C++ Pointer Arrays

Code

#include "stdafx.h"
#include <iostream>

void someFunc(double* pDoubleArray, int length)
{
    double* pNewDoubleArray = new double[length];

    for(int i = 0; i < length; i++)
    {
        pNewDoubleArray[i] = i * 3 + 2;
    }

    pDoubleArray = pNewDoubleArray;
}
int main()
{
    double dbls[] = { 1, 2, 3, 4, 5 };

    int length = sizeof dbls / sizeof dbls[0];

    std::cout << "Before..." << std::endl;

    for(int i = 0; i < length; i++)
    {
        std::cout << dbls[i] << ", ";
    }

    std::cout << std::endl;

    someFunc(dbls, length);

    std::cout << "After..." << std::endl;

    for(int i = 0; i < length; i++)
    {
        std::cout << dbls[i] << ", ";
    }

    std::cout << std::endl;

    while(true){ }

    return 0;
}

Output

Before...
1, 2, 3, 4, 5,
After..开发者_如何学Python.
1, 2, 3, 4, 5,

Here's what I am trying to do: 1. Create an array and fill it with some values 2. Pass that array as a pointer to a function that will create a new array and reassign the one that was passed in to the newly created array 3. Print out the changes

I am not seeing any changes though, and I do not know why.

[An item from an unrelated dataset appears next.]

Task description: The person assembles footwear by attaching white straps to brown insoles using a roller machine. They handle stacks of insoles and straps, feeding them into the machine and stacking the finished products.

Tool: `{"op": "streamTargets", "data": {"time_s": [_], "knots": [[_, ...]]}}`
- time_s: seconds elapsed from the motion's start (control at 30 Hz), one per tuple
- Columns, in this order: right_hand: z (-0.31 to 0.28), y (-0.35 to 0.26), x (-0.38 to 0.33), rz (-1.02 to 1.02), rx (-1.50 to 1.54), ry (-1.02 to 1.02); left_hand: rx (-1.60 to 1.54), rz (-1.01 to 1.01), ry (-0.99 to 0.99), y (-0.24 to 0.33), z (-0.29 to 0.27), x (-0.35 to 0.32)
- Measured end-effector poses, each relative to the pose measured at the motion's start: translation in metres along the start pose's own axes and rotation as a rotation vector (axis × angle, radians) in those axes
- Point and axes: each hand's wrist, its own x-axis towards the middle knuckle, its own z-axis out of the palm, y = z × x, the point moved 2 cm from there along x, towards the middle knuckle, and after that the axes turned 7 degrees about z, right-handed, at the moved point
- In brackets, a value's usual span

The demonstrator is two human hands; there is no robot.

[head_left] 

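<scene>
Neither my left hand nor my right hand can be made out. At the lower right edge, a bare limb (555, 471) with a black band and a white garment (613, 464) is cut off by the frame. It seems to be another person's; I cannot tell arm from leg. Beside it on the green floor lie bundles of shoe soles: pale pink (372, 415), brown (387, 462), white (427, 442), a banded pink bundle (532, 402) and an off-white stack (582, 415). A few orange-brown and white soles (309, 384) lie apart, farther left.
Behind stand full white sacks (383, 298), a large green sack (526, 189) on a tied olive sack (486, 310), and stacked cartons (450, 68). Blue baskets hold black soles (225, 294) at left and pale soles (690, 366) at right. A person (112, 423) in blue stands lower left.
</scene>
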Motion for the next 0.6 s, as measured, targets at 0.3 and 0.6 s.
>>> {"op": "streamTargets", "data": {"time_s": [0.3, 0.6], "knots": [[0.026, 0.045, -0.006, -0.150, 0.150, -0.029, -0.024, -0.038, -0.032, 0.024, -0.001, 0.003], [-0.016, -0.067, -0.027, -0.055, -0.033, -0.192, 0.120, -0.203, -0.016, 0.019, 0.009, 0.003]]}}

The interface of your function someFunc is wrong. It should require the reference of a pointer's address (or the pointer to a pointer) so that you can return the address of your new array. Otherwise, you are simply modifying a local value.

void someFunc(double*& pDoubleArray, int length)
{
  double* pNewDoubleArray = new double[length];

  for(int i = 0; i < length; i++)
  {
    pNewDoubleArray[i] = i * 3 + 2;
  }

  pDoubleArray = pNewDoubleArray;
}

Your calling main function should then pass a value which can be modified:

int main()
{
  double dbls[] = { 1, 2, 3, 4, 5 };
  double* pArray = dbls;
  // ...

  someFunc(pArray, length);
  // ...

  for(int i = 0; i < length; i++)
  {
    std::cout << pArray[i] << ", ";
  }
  // ...
}

Ignoring the memory leak issue that results:

void someFunc(double* & pDoubleArray, int length)
// pass by reference ^^^ the pointer

The line     pDoubleArray = pNewDoubleArray; assigns the local copy of the pointer

Either pass the pointer by reference, pass a pointer to it, or return the new value

My preference would be to return the new value, bit that's a style issue.

It is unclear why you are passing the old array to a function which does not use it.

If you are changing individual values, then there is no point in creating a new array instance. If not, then simply create a new array and return it.

So, either change the original array:

void someFunc(double* pDoubleArray, int length)
{
    for(int i = 0; i < length; i++)
    {
        pDoubleArray[i] = i * 3 + 2;
    }
}

Or return the new array from the function:

// this indicates that the returned value is
// actually a new instance
double* getNewArray(double* pDoubleArray, int length)
{
    double* pNewDoubleArray = new double[length];

    for(int i = 0; i < length; i++)
    {
        pNewDoubleArray[i] = i * 3 + 2;
    }

    return pNewDoubleArray;
}

An alternative is to pass the input array by reference, but that complicates releasing unused instances.

[Edit]

To clarify this last case:

void someFunc(double** pDoubleArray, int length)
{
    double* pNewDoubleArray = new double[length];

    for(int i = 0; i < length; i++)
    {
        pNewDoubleArray[i] = i * 3 + 2;
    }

    *pDoubleArray = pNewDoubleArray;
}

void main()
{
    double dbls[] = { 1, 2, 3, 4, 5 };
    double* pArray = dbls;

    // this will change what pArray
    // points to
    someFunc(&pArray, 5);

    return 0;
}

As I've commented before, the latter approach will lead to memory leaks if pArray points to a heap allocated array before calling someFunc.